The union that represents mechanics at American Airlines plans to launch a publicity campaign on Wednesday aimed at steering travelers away from airplanes maintained overseas.
American Airlines does its own maintenance at facilities in the U.S. But the union said it's frustrated that other carriers aren't playing by the same rules.
Union members plan to hand out leaflets to members of the Senate beginning on Wednesday, in part because the Senate is debating reauthorization for the Federal Aviation Administration, said TWU spokesman Jamie Horwitz.
Early next year it expects to distribute the leaflets at airports, as well as run ads in newspapers in hub cities of airlines that have maintenance work done overseas, Horwitz said. It's starting in the Senate because Senators are working on an FAA bill that would mandate more inspections of some overseas maintenance operations.
The Transport Workers Union is trying to apply pressure over something that the flying public has not taken much notice of.

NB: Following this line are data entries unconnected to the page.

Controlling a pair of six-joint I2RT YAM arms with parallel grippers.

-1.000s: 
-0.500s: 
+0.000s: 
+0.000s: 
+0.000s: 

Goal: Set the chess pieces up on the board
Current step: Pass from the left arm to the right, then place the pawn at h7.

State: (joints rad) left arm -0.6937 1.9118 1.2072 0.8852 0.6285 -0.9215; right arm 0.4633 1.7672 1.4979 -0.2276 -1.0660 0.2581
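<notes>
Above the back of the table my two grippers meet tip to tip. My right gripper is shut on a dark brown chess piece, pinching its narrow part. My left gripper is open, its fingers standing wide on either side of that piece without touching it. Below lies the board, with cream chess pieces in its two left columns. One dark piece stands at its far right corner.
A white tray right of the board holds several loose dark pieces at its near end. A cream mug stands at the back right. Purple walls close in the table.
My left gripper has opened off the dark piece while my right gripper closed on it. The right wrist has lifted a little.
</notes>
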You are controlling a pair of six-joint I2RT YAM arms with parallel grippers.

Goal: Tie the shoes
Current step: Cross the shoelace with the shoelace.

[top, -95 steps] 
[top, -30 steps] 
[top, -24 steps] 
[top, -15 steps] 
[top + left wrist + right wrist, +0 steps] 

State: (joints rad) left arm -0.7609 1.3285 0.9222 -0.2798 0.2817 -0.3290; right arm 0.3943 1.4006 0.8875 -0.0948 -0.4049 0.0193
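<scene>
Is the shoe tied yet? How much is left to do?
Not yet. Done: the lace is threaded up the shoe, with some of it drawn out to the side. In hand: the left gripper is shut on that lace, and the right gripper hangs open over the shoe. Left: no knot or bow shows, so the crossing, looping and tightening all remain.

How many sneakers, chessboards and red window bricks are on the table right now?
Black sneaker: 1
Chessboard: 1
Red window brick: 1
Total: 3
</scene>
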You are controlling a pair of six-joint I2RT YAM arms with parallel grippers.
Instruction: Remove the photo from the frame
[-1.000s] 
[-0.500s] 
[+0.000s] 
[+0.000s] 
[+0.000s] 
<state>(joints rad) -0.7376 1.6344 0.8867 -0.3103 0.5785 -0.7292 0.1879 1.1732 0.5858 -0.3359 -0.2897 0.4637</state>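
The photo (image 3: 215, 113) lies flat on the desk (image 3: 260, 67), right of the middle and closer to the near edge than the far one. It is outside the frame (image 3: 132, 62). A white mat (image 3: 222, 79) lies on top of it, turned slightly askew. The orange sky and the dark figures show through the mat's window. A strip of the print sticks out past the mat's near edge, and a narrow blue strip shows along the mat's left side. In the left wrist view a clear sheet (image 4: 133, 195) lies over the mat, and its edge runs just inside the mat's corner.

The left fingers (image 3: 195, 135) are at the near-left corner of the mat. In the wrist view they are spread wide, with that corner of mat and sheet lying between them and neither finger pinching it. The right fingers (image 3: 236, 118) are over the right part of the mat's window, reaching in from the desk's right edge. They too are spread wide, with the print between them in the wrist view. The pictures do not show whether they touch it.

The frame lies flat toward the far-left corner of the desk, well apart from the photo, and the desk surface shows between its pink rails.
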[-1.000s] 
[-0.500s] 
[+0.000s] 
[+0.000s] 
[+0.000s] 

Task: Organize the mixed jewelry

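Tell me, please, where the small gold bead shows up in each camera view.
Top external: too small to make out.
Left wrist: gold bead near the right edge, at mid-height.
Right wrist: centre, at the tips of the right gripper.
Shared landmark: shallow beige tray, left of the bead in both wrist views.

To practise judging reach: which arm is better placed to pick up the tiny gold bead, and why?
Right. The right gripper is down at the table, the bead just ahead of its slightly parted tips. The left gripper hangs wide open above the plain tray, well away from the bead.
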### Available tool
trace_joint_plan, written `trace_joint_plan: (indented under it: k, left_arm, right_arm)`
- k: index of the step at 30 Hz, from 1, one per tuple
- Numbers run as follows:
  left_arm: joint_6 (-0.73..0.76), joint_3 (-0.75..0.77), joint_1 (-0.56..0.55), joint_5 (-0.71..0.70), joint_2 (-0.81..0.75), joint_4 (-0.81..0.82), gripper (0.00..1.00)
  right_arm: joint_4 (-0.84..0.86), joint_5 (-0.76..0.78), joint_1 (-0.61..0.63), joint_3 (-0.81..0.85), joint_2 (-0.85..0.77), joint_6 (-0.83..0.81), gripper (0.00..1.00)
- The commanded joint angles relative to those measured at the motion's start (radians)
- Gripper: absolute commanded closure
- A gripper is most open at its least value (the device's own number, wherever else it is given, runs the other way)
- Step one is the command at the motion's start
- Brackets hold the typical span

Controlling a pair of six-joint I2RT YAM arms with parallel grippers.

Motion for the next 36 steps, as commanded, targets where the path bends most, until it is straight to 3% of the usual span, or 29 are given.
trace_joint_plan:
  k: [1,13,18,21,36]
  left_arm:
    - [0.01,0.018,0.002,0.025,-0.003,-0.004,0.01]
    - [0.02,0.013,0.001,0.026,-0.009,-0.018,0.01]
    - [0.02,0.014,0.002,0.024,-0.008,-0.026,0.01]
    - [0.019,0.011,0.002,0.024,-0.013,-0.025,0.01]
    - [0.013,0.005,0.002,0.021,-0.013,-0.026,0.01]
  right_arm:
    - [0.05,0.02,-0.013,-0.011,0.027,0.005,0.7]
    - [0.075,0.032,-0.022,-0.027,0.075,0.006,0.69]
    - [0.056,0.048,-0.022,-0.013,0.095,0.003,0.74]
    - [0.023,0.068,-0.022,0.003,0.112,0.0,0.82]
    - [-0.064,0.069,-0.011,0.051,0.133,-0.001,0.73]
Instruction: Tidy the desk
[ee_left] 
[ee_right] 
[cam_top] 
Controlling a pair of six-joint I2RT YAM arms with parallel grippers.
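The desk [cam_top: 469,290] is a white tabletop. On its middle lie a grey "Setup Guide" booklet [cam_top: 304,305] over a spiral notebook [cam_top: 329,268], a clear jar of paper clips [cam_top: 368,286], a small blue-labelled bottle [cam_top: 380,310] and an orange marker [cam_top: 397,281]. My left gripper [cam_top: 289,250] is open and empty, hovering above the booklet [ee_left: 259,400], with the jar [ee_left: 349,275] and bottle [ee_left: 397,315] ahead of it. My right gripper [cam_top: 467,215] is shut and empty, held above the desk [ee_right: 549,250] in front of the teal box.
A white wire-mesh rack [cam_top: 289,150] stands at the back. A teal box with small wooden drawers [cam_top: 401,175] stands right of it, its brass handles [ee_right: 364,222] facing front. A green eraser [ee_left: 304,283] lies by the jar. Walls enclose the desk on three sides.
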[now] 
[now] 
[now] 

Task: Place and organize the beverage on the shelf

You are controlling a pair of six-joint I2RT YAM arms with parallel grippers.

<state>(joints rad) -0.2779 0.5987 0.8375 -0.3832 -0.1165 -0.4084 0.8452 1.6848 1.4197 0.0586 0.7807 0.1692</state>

Several of the biggest airlines, including Delta Air Lines Inc. and Southwest airlines Co., send planes to overseas repair shops. A report by the Transportation Department's inspector general last year found that U.S. oversight of repair facilities is lagging, and that the FAA has failed to closely track how much maintenance is outsourced and where it is performed. But there has been little evidence that travelers are going to any lengths to avoid such carriers.
It would be to the union's advantage if travelers preferred airlines like American that do their own maintenance. But Don Videtich, a TWU international representative for maintenance workers, said that's not why they're trying to focus attention on the issue.
"We just want a level playing field where we know they have the same oversight, they're dealing with the same things we're dealing with, and they're required to meet the same requirements that we are," he said.